Lány consists of two municipal parts (in brackets population according to the 2021 census):
- Lány (2,046)
- Vašírov (183)

==Etymology==
The Czech word lány means 'fields' or 'tracts (of land)'. In older times, the word also denoted land belonging to one court (land cultivated by one person in one cultivation period).

==Geography==
Lány lies about 9 km west of Kladno and 35 km west of Prague. Most of the municipality is located in the Křivoklát Highlands and in the Křivoklátsko Protected Landscape Area. The highest point is at 465 m above sea level.

==History==
The first written mention of Lány is from 1392, when there was a wooden fortress. The village often changed owners. From 1581, it was property of Jiřík Bořita Martinic. He sold it to Emperor Rudolf II in 1589. The emperor had replaced the fortress with a Renaissance hunting lodge.

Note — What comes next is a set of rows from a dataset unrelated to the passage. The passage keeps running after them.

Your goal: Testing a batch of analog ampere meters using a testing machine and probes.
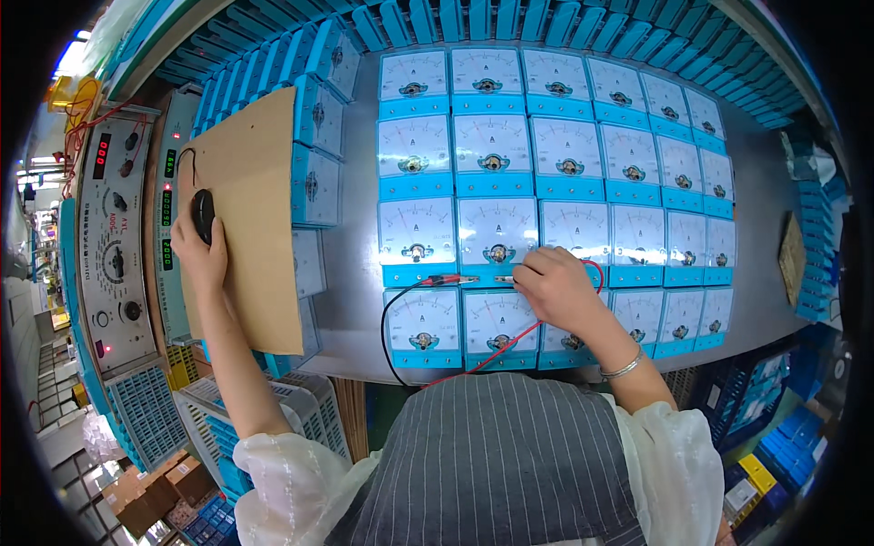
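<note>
My left hand (198, 244) is curled over a black computer mouse (205, 209) lying on a brown cardboard sheet (255, 282) at the left of the bench. My right hand (553, 284) has its fingers closed on a test lead clip (506, 278) at the lower terminal strip of a blue and white panel meter (497, 223). A second clip with a red sleeve (443, 280) sits on that row's strip to the left, its black wire curving down. A red wire loops round my right hand and runs down toward the bench's front edge. Neat rows of similar meters surround them.
Test instruments (118, 282) with dials and displays line the left. Blue meter cases (319, 182) stand beside the cardboard and along the back and right edges of the metal bench (355, 355). Plastic crates (737, 409) and cardboard boxes (150, 482) are below on both sides.
</note>
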Available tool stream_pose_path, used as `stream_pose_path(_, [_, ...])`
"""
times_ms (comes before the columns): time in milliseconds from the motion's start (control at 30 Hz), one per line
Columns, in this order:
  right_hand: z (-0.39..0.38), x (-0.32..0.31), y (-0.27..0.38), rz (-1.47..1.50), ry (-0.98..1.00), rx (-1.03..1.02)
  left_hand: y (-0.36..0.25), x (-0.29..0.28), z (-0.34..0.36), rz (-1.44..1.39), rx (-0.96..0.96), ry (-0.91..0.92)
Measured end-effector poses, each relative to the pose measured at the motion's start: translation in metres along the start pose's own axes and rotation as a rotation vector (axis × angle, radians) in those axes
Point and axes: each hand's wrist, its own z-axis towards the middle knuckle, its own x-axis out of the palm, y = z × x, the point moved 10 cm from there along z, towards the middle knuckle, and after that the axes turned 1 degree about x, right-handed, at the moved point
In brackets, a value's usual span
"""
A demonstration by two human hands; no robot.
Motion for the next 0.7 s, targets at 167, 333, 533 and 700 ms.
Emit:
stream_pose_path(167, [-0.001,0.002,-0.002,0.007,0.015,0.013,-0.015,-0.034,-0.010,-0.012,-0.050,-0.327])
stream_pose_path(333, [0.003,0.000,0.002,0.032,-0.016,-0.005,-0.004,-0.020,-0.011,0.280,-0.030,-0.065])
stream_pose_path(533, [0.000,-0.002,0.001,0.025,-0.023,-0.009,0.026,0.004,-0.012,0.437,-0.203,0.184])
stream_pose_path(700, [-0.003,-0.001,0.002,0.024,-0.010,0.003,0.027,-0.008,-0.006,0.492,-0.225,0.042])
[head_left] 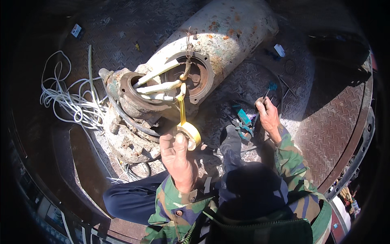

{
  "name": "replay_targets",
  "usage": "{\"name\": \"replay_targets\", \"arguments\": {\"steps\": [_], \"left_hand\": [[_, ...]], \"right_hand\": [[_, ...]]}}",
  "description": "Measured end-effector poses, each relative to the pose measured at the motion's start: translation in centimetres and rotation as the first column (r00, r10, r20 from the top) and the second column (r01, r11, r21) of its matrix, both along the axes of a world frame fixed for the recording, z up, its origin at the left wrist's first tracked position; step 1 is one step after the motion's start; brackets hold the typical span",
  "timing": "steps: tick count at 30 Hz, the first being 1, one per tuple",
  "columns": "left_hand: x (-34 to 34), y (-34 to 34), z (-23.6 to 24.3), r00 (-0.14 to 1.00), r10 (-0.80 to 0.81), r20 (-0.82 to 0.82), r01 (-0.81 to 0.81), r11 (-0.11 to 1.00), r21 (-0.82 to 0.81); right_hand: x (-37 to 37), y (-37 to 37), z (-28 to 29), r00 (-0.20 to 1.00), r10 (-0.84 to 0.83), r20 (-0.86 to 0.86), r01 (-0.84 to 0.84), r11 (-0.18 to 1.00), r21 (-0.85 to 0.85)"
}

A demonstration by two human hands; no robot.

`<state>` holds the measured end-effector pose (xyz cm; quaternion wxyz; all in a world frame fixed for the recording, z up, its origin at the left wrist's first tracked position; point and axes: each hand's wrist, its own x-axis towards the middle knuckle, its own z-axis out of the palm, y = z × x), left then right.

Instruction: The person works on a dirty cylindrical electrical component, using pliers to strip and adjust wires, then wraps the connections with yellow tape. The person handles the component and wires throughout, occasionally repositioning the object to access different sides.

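Observation:
My left hand (178, 160) is closed round a roll of yellow tape (190, 135), thumb on its near side. From the roll a taut yellow strip (182, 110) runs up to a joint in the pale sleeved cables (162, 87), where some tape is wrapped. These cables come out of a round opening in a large, rusty, cream-painted motor housing (221, 34). Bare brown wire strands (188, 44) stick up above the joint. To the right, my right hand (269, 116) grips a thin dark rod-like tool (265, 96); its exact kind is unclear.
Pliers (245, 132) and a teal-handled tool (242, 115) lie beside my foot. A tangle of white cable (73, 101) is left of the housing. Small white packets (279, 50) are scattered on the tread-plate floor (325, 142). A raised metal rim (359, 142) curves along the right.

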<state>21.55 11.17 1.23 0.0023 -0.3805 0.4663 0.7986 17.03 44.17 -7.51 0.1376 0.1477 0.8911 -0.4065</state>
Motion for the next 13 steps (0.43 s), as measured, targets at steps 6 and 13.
{"name": "replay_targets", "arguments": {"steps": [6,13], "left_hand": [[-1.1,0.5,1.6,1.000,-0.023,0.003,0.023,1.000,-0.013],[-1.2,1.2,1.5,1.000,-0.009,-0.011,0.010,1.000,0.019]], "right_hand": [[4.1,3.2,-3.5,0.979,-0.132,0.157,0.117,0.988,0.101],[6.7,3.5,-3.1,0.951,-0.048,0.304,0.007,0.991,0.135]]}}
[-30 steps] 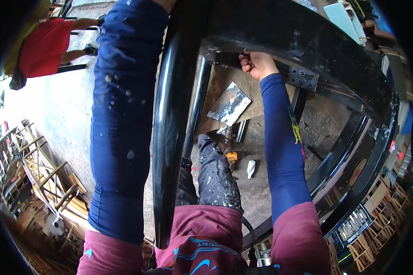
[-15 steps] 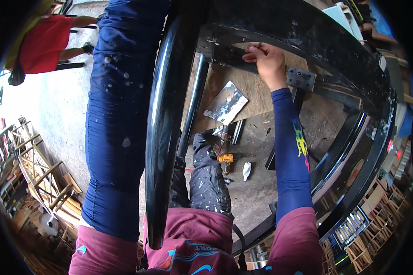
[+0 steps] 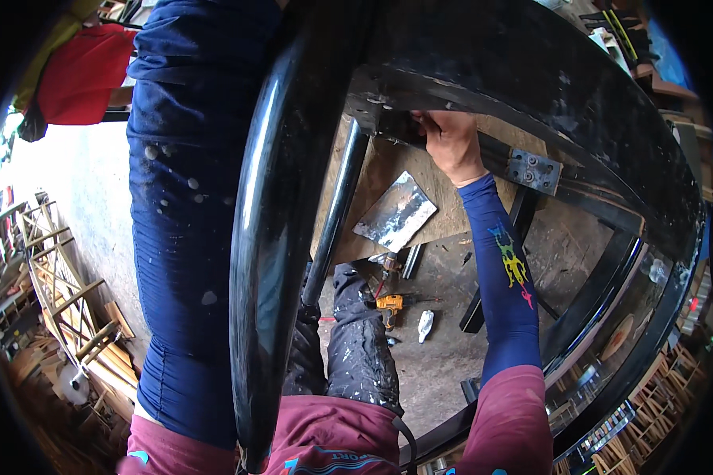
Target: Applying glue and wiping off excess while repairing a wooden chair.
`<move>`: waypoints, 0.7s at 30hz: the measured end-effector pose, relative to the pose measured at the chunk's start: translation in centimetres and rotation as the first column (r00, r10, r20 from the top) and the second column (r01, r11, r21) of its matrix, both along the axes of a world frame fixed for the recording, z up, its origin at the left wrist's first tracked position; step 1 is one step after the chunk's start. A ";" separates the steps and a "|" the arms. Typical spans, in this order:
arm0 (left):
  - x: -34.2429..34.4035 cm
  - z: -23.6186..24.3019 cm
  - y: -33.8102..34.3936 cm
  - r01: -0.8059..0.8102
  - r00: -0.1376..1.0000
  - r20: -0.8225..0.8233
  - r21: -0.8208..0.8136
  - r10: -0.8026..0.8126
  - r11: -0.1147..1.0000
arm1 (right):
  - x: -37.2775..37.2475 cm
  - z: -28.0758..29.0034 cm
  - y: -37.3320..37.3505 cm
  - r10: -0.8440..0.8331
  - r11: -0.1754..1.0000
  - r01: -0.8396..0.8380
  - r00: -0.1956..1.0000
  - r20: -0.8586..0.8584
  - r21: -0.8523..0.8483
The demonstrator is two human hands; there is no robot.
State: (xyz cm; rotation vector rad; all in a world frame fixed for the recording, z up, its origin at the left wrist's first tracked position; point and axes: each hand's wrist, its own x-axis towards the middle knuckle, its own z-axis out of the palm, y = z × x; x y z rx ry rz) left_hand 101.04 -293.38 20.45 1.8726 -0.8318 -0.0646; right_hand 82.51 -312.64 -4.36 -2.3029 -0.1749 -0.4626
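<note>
My right hand (image 3: 454, 147) reaches under a wide, curved black beam (image 3: 523, 67), at the inner corner of a black frame. Its fingers are curled together against the dark crosspiece; their tips lie in shadow, and whatever they hold does not show. Right of this hand, a metal plate with bolts (image 3: 533, 171) is fixed to the crosspiece. My left arm (image 3: 190, 190), in a blue sleeve, stretches up along the outer side of a glossy black rounded bar (image 3: 273, 229). My left hand lies beyond the top edge, out of sight.
On the floor below are a yellow cordless drill (image 3: 389, 303), a small white bottle (image 3: 425, 325) and a paint-smeared sheet (image 3: 397, 212) lying on a brown board. A person in red (image 3: 83, 75) is at the far left. Wooden frames (image 3: 67, 273) and scraps fill the lower left.
My right hand has moved in toward the frame's corner, and its fingertips have gone into shadow beneath the beam. The view has shifted, so the beam appears larger and the floor things lower.
</note>
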 end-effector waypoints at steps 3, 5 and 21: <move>-0.1 0.1 0.3 0.028 0.999 0.044 -0.022 -0.027 0.999 | 0.2 0.7 -0.3 0.067 0.983 -0.049 0.993 0.095 -0.177; -0.2 0.1 0.4 0.046 0.996 0.075 -0.034 -0.043 0.998 | 0.3 0.4 -0.5 0.105 0.967 -0.074 0.987 0.118 -0.243; -0.5 -0.3 1.6 0.242 0.931 0.297 -0.073 -0.210 0.968 | -0.3 1.6 -1.0 0.141 0.798 -0.129 0.990 -0.026 -0.588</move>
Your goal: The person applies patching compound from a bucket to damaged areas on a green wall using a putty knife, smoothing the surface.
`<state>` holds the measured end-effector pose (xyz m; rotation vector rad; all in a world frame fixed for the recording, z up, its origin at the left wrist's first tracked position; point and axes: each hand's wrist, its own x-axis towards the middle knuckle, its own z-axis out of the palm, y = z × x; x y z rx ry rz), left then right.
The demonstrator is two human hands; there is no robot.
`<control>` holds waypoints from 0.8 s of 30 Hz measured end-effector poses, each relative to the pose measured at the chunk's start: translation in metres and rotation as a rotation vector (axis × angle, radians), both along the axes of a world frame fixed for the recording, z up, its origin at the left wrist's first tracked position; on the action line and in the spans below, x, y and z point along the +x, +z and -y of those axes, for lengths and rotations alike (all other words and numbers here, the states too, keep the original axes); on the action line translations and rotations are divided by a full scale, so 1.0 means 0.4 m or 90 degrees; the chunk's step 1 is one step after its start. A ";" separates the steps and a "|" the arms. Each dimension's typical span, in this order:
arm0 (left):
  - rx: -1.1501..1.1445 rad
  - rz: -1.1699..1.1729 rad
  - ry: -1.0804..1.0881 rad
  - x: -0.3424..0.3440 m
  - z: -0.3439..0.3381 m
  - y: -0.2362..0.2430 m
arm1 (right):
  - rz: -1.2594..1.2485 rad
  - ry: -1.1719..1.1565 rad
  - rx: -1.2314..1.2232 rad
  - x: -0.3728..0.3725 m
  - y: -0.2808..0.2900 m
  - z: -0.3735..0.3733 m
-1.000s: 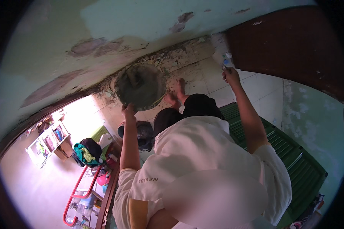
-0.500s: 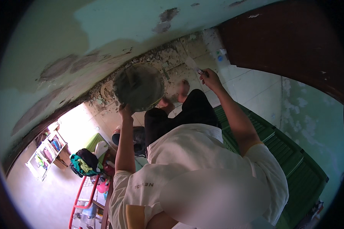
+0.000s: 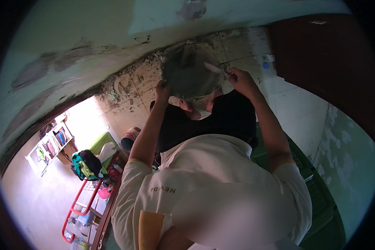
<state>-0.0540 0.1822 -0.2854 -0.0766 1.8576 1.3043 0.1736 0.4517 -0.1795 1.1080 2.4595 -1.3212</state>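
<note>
A wide, round, dark grey basin (image 3: 183, 85) hangs tilted above the floor in front of my legs. My left hand (image 3: 163, 89) is closed on its near left rim. In my right hand (image 3: 242, 81) I grip a scraper (image 3: 213, 68) by the handle, and its flat pale blade lies over the right part of the basin. Whether the blade touches the basin's surface I cannot tell. The basin's inside looks dark and smeared. My bare feet (image 3: 189, 109) show just below it.
Peeling green wall (image 3: 112, 25) rises ahead, with crumbled debris (image 3: 112, 89) along its foot on the tiles. A brown panel (image 3: 321, 50) stands at right, a green slatted piece (image 3: 321, 208) behind me. At left are a bucket (image 3: 131, 135), a clothes pile (image 3: 88, 163) and a red-framed rack (image 3: 77, 204).
The basin has moved right and a little farther from me with my left hand. The scraper, formerly apart on the right, now overlaps the basin. The view has shifted too.
</note>
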 end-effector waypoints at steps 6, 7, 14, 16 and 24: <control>0.062 -0.035 -0.064 0.026 -0.067 -0.186 | 0.092 0.120 0.164 -0.085 -0.246 0.036; 0.088 -0.059 -0.077 0.032 -0.071 -0.228 | 0.110 0.139 0.170 -0.091 -0.297 0.029; 0.021 -0.201 -0.123 0.079 -0.132 -0.444 | 0.254 0.272 0.225 -0.135 -0.618 -0.045; 0.048 -0.158 -0.076 0.095 -0.183 -0.432 | 0.266 0.265 0.243 -0.136 -0.709 -0.050; 0.010 -0.258 -0.194 0.090 -0.264 -0.569 | 0.310 0.290 0.268 -0.146 -0.915 -0.087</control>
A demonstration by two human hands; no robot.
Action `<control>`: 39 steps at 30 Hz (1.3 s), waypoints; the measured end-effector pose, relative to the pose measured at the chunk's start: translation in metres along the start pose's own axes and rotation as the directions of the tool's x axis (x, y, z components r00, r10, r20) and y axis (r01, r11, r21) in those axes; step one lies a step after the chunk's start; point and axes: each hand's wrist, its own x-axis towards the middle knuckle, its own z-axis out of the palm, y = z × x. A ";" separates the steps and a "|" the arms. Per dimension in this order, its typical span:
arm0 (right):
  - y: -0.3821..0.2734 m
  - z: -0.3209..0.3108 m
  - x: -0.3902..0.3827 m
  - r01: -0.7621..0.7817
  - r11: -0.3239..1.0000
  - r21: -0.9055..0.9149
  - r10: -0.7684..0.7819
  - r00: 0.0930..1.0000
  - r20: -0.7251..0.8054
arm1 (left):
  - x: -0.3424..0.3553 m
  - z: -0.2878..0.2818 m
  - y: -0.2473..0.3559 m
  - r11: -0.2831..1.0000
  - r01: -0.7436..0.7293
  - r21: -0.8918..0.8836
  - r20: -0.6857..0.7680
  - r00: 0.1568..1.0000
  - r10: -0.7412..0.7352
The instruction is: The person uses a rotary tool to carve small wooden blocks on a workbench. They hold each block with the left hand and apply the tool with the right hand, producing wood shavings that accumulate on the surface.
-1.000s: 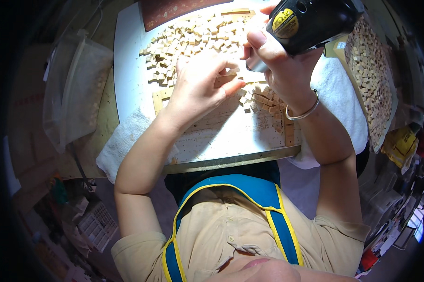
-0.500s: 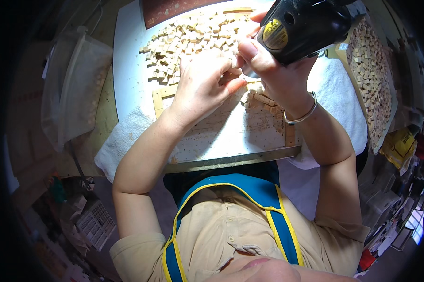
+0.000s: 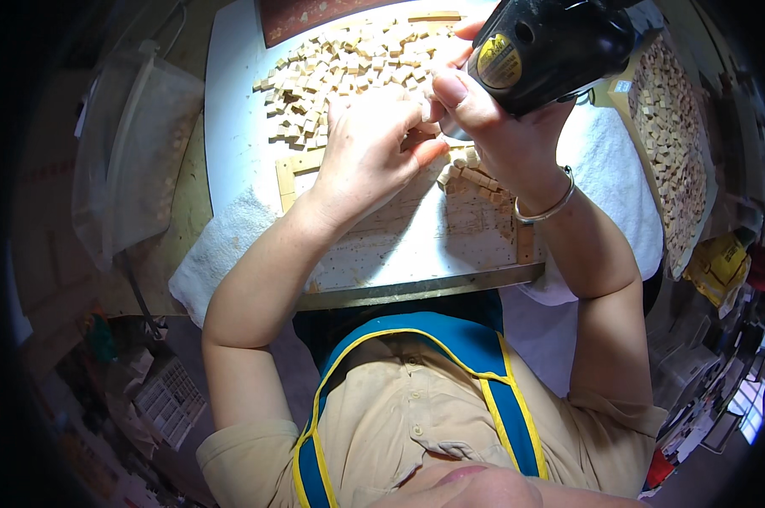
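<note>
My right hand [image 3: 505, 140] is closed round a black power tool [image 3: 552, 51] with a yellow round label and a metal lower part, angled down over the work board [image 3: 399, 245]. My left hand [image 3: 370, 144] is curled with its fingertips right at the tool's lower end; whatever it holds there is hidden. Beyond it lies a loose spread of small pale wooden cubes [image 3: 349, 59]. A smaller group of cubes [image 3: 484, 182] sits under my right hand, inside a wooden strip frame [image 3: 289, 182] fixed on the board.
A reddish panel [image 3: 315, 17] lies at the back. White towels [image 3: 611, 178] drape both sides. A cloudy plastic bin [image 3: 133, 152] stands left; a tray full of cubes [image 3: 662, 135] is on the right. A yellow bag [image 3: 717, 262] sits below that tray.
The tool and my right hand moved slightly left and tilted toward my left fingers, then shifted a little right. My left hand edged right.
</note>
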 end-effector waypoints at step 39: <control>0.005 -0.005 -0.001 0.045 0.999 -0.002 -0.045 0.998 0.036 | 0.001 0.000 0.003 1.000 0.016 0.007 -0.006 1.000 -0.016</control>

Until 1658, Lány was property of the royal chamber, but then it was purchased by the Schwarzenberg family. They merged Lány with the Křivoklát estate. The Waldstein family bought the estate at the end of the 17th century. After Marie Anna of Waldstein married Prince Joseph Wilhelm Fürstenberg, the estate fell to the Fürstenberg family, which held Lány until 1921.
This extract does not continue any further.